Between 1888 and 1902 he held 'Run 425', a 900 acre sheep run near the mouth of the Rakeahua River. He chaired the Stewart Island County Council in 1904-05 and later moved with his wife Gretchen (the daughter of a German missionary, JFH Wohlers of Ruapuke Island) to "Woodwick" in nearby Leask's Bay where they had a 'splendid garden'. He is buried on Ringaringa at the Traill-Wohlers family plot near the Wohlers Monument (see www.nzbotanicalsociety.org.nz).
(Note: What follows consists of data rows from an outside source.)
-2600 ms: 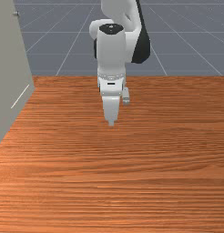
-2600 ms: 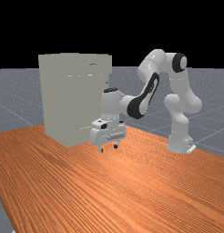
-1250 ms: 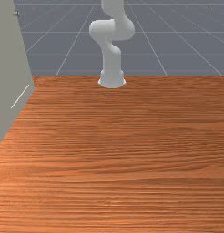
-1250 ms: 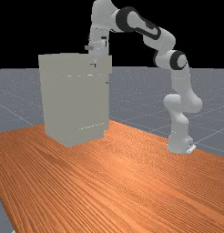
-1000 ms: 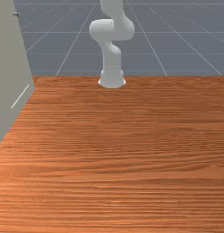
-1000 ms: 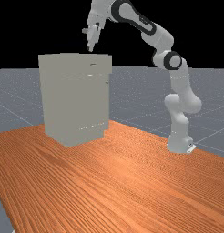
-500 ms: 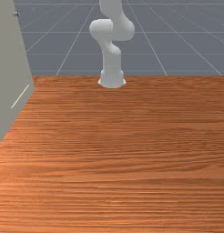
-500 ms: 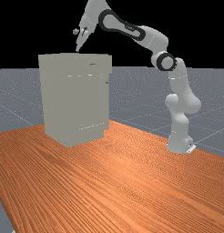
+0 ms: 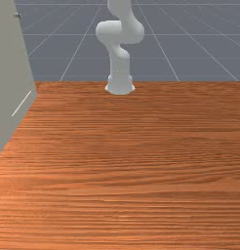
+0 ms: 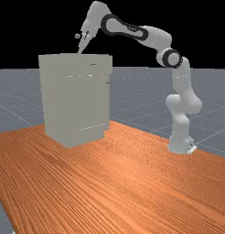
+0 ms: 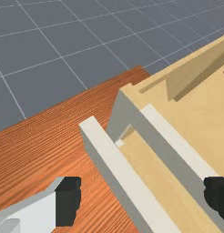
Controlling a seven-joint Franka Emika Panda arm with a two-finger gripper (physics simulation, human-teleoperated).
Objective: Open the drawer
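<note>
From where I stand, the gripper (image 11: 142, 198) hangs spread wide by the cabinet's (image 10: 75, 100) top, and the drawer front (image 11: 123, 175), as I judge that pale strip beside the cabinet's body, runs aslant through its gap, suggesting a squaring turn.

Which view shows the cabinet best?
Far view: the cabinet stands full height, top to foot, on the table. Front view has part of one side, cropped at its left edge. Wrist view looks down on pale rims and the tan interior.

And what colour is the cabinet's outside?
The cabinet is plain greyish beige, clearest in the far view.
</note>
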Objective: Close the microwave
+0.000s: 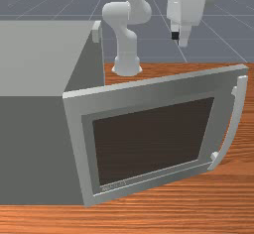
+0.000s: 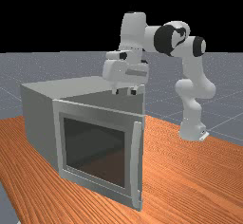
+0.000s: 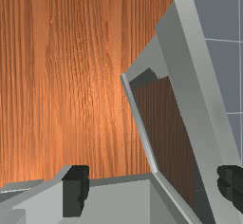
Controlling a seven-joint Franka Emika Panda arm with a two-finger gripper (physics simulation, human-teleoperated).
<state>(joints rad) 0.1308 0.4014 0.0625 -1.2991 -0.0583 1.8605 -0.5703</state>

Roy (Robert Henry) Traill, one of three sons of Authur and Gretchen fought in the IWW and eventually returned to Stewart Island in 1925 as a part-time ranger for the State Forest Service and the Department of Lands. He claimed that, ‘the most valuable thing I did was to stop respectable people from helping themselves to the birds’ of the the island.' He was a self taught bush botanist and helped early botonaists explore and document the island's flora and fauna. Made an MBE in 1963 he died in Riverton Hospital in 1989 aged 96 (see Te Ara: Rob Traill).
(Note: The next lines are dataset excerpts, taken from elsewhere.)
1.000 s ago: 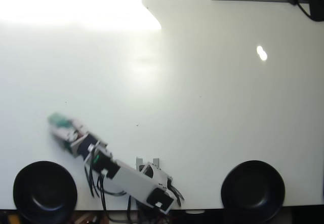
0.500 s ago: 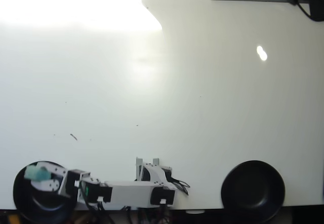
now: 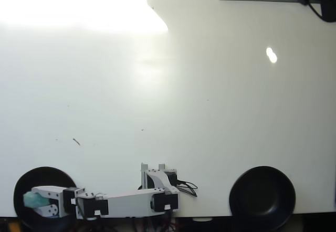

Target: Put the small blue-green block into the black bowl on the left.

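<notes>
The end effector point(image 3: 32, 202), clamped on the blue-green block point(image 3: 34, 200), hangs over the black bowl point(image 3: 44, 175) beneath it; next, I'd judge, let go.

— Where's the small blue-green block point(image 3: 34, 200)?
— Over the black bowl point(image 3: 44, 175) at the overhead view's lower left, between the gripper's point(image 3: 27, 203) white jaws.
— And the bowl?
— Round, dark, upright.

Glare blanks the table's point(image 3: 79, 11) far left; the tool point(image 3: 32, 200) apparently hides part of the block point(image 3: 34, 201).
</notes>
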### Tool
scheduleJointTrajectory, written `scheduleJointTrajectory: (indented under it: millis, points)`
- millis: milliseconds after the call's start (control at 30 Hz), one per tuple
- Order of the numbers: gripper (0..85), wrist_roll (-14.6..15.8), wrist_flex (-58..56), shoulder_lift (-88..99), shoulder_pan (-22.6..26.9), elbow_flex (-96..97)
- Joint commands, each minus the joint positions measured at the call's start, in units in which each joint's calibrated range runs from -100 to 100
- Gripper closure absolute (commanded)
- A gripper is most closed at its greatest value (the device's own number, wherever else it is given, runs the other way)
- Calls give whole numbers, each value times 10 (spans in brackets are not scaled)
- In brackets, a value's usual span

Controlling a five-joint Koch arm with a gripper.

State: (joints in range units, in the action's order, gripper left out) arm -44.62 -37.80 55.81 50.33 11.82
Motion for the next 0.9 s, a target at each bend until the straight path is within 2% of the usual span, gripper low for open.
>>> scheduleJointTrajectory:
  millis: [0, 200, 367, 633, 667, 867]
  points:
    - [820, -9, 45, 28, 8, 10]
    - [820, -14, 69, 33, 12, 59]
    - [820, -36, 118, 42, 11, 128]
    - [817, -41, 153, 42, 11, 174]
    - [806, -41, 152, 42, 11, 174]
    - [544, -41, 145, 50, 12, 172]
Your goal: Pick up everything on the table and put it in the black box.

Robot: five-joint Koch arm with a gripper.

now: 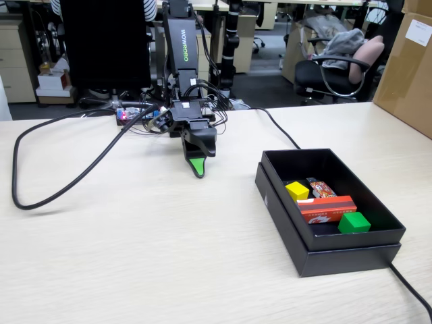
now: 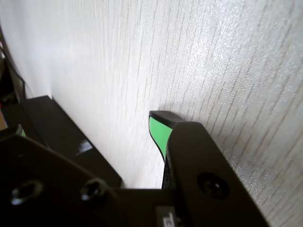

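The hand (image 1: 197, 169), black with a green-padded tip, points down at the pale wood-grain tabletop (image 1: 135, 250), jaws closed together and empty.

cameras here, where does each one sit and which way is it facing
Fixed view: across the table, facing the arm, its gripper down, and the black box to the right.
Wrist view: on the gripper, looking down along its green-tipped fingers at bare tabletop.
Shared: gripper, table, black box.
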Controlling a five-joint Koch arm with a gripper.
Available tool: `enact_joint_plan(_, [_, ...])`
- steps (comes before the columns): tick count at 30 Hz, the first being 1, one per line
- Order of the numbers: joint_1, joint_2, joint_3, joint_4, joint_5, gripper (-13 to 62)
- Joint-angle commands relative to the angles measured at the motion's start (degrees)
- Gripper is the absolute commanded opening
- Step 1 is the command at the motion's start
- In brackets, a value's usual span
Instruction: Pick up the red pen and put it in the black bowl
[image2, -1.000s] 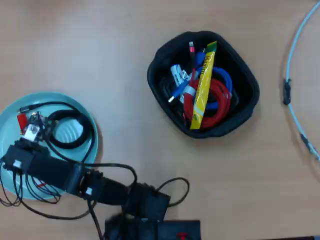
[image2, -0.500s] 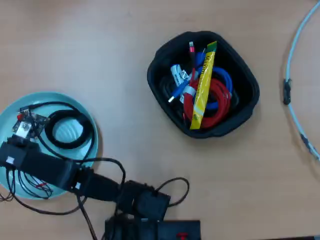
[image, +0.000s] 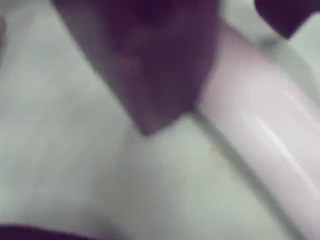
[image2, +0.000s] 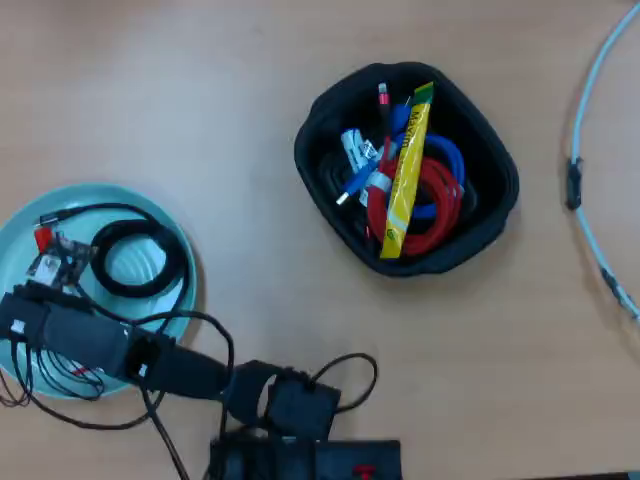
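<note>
Now lower-left on teal plate (image2: 185, 300) | pincer (image2: 45, 268) grip unclear | red pen (image: 260, 130) beside it

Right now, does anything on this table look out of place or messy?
Mostly the black bowl: it is crammed with tangled red and blue cables, with a long yellow packet lying across them. A coiled black cable lies on the teal plate. Nothing looks spilled or broken.

Red pen (image: 260, 115): white barrel, blurred, lying diagonally on pale surface in wrist view. Black bowl (image2: 335, 105): rounded-square, upright on desk, holding cables and yellow packet.
</note>
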Motion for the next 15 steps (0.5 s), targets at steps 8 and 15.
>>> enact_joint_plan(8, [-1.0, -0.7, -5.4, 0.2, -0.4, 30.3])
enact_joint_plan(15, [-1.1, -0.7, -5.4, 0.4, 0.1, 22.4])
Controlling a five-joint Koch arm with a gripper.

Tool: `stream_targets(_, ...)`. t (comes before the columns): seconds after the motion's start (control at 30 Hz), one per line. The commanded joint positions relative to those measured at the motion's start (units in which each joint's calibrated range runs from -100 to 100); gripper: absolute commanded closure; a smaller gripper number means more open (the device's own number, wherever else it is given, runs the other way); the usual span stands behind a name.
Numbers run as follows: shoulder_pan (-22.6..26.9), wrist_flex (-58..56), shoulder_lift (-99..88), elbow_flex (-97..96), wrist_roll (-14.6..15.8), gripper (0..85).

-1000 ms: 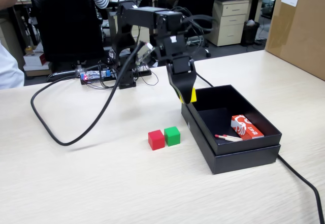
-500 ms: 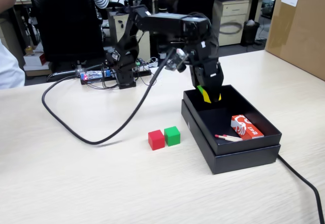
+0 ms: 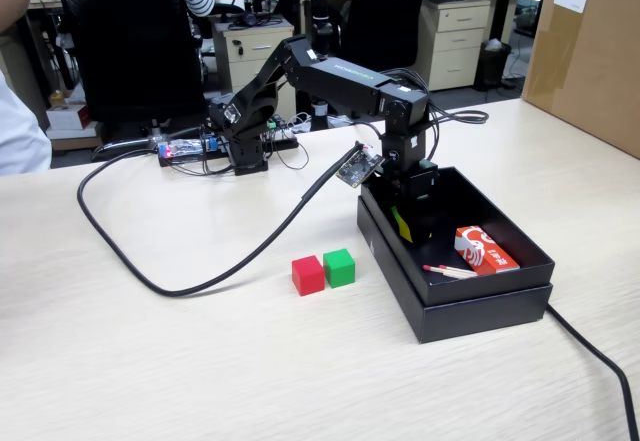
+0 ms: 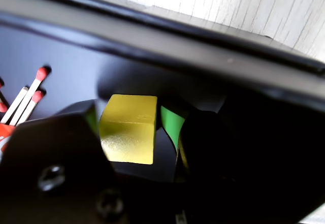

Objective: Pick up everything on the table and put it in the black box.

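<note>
gripper (image 3: pixel 404 225) reaches down inside the black box (image 3: pixel 480 306), its jaws spread with the yellow cube (image 4: pixel 128 128) between them. red cube (image 3: pixel 308 274) and green cube (image 3: pixel 340 267) touch on the table (image 3: pixel 150 361)

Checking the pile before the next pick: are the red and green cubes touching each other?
Cannot tell. In the fixed view the red cube and green cube sit side by side on the table, but their inner edges look flush and no gap or contact shows plainly.
</note>
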Motion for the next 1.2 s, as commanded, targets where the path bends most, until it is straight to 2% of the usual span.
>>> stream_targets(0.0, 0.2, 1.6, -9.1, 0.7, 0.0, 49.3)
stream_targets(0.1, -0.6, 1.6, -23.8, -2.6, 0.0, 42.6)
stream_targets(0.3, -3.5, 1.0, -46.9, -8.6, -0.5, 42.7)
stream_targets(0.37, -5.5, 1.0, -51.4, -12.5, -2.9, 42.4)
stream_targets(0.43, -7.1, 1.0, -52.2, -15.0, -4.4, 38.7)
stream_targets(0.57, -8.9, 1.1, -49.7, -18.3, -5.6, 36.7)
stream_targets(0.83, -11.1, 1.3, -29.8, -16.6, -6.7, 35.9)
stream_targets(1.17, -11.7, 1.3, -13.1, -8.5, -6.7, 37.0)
There is a fascinating brief account of the Rev. Johann Wohlers life on Ruapuke Island by his great grand-daughter, Sheila Traill, on the fergusontree.com genealogy site.
Ruapuke Island is in the middle of the Foveaux Strait. Wohlers wrote an account of his life published in English in 1895 as Memories of the life of J. F. H. Wohlers. It is online here at archive.com.
Says History Geek of New Zealand,
In the 1890′s and early 1900′s increasing numbers of tourists visited Traill’s picturesque island in Paterson Inlet ... [via] steamship tours of Stewart Island and Fiordland ... Ulva Island’s natural beauty and its quaint post office were a highlight for many of these southern tourists, some of whom were greeted by Charles’ brother Walter.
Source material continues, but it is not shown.